School has an odd effect upon the seasons.

While summer may not truly end until the autumnal equinox, in late September, the start of the school year often seems like an official declaration that the summer is over. Granted, this is largely a result of the way that summer – at least for some – has become synonymous with “vacation” and the resumption of school therefore represents getting back to work. Even if this work consists of being a student. It is a time filled with a measure of understandable nervousness as younger students brace themselves for more homework, as middle school students pray the year will not be too awkward, as high school students try to catch sight of the end of their public school days, and as college students fret over their ever increasing mountains of student debt.

And lurking somewhere behind all of these concerns is a truly anxiety inducing question: what kind of future awaits these students?
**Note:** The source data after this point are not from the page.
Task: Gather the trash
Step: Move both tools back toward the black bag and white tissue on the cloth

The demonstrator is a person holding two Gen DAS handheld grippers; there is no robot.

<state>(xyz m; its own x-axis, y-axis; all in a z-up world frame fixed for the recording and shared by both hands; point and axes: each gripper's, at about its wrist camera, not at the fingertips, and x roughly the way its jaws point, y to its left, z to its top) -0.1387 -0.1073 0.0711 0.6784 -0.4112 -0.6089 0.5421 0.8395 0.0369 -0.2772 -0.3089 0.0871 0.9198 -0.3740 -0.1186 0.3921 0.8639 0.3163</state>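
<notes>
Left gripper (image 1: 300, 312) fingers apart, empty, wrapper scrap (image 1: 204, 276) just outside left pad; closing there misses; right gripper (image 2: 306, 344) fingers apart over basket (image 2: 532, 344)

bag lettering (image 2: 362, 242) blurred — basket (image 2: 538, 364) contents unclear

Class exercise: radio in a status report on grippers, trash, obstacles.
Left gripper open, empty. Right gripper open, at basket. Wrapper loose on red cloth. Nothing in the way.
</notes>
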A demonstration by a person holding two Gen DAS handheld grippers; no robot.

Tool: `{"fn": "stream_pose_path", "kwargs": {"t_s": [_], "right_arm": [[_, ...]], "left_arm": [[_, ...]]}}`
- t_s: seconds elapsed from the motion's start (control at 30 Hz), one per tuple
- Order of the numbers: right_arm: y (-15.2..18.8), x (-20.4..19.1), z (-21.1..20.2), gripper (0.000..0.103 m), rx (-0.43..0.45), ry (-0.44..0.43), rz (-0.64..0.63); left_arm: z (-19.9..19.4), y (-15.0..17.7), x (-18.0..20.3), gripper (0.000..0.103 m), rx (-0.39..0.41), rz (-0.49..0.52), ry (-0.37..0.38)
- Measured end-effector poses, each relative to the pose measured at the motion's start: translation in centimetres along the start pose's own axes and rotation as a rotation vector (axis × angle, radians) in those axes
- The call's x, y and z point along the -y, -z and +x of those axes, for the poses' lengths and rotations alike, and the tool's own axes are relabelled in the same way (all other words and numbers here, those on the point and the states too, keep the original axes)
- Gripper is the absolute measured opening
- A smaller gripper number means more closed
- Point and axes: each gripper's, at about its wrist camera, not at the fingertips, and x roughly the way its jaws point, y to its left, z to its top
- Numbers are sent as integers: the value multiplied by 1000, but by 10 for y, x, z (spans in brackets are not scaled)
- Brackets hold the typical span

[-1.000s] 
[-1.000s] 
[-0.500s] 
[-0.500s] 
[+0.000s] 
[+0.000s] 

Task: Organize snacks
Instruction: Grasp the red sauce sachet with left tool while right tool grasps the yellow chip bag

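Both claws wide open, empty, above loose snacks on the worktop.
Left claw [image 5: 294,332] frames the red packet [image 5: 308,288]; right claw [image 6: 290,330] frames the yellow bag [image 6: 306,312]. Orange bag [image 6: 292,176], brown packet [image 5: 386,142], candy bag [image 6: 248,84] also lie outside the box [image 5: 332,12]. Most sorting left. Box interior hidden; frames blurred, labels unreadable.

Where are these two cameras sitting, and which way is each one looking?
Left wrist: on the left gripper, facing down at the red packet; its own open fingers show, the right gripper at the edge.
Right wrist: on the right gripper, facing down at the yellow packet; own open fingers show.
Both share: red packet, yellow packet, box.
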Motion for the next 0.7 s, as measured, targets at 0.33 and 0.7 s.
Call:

It is a question that may not bother many of the students. Indeed, insofar as that question is even raised for most students it is done in such a way as to encourage their confidence and support. Though it may not often be stated in exactly these terms school presents students with a sort of agreement that appears to have a rather logical structure: if you go to school and apply yourself you will be able to go to college, wherein, if you once more apply yourself you will be able to get a decent job. Though it might be fair to add a contemporary coda to the above which reads that: if you apply yourself in college you will be able to go to graduate school, wherein, if you once more apply yourself you will now be able to actually get a decent job. Warnings about slacking off, about skipping classes, about dropping out, often appear in a context that seems to refer back to this agreement – as such actions are treated as though they represent a breaking of the aforementioned agreement and thus to engage in any of these unsupported activities puts the promised reward in jeopardy. And though school may ostensibly be about learning and education, such high-minded touting of the importance of education often seems like little more than a thin veneer over the oft repeated belief: go to school so you can get a decent job.

This is a belief that many people seem to subconsciously accept – and it manifests itself whenever underemployment is presented as a case of “you should’ve gone to school” or when unemployment is presented as a case of “you should’ve studied something employable.” And yet, as the school year begins, it seems worth pausing to consider to what degree the assumed agreement of schooling has broken down, and moreover it seems important to consider – to return to the earlier question – what kind of future awaits the students in today’s classrooms?

All times are uncertain. All times have been uncertain. But we are alive in these times and if they seem particularly uncertain to us then we can be forgiven our self-centeredness as we do not yet have the luxury of looking upon these times with the wisdom of hindsight. And though we may recognize that our times are not uniquely uncertain, there are several features about the present (and the projections of the not too distant future) that provide us with ample reason to feel discomforted. An obvious source of worry is the way in which schools seem to have become little more than warehouses wherein students are trained to score highly on tests, so that they may find themselves in a situation wherein, if they are lucky, they will be allowed to bind themselves into debt peonage for the sake of earning a college degree. But there are other important concerns beyond this. One need not search the news particularly long to find stories declaring that “career field A” will soon be made superfluous thanks to advances in technologyand while people were once counseled to protect themselves from automation by pursuing more education, in the present it seems that those jobs are also at risk. And beyond the matter of employment, one also does not need to look for particularly long to find stories written with increasingly mournful urgency, stating that our planet’s future is looking rather grim. Indeed, if a person is looking for a woebegone sort of schadenfreude, the news about the state of education and employment looks downright chipper when compared to the latest round of reports from climate scientists.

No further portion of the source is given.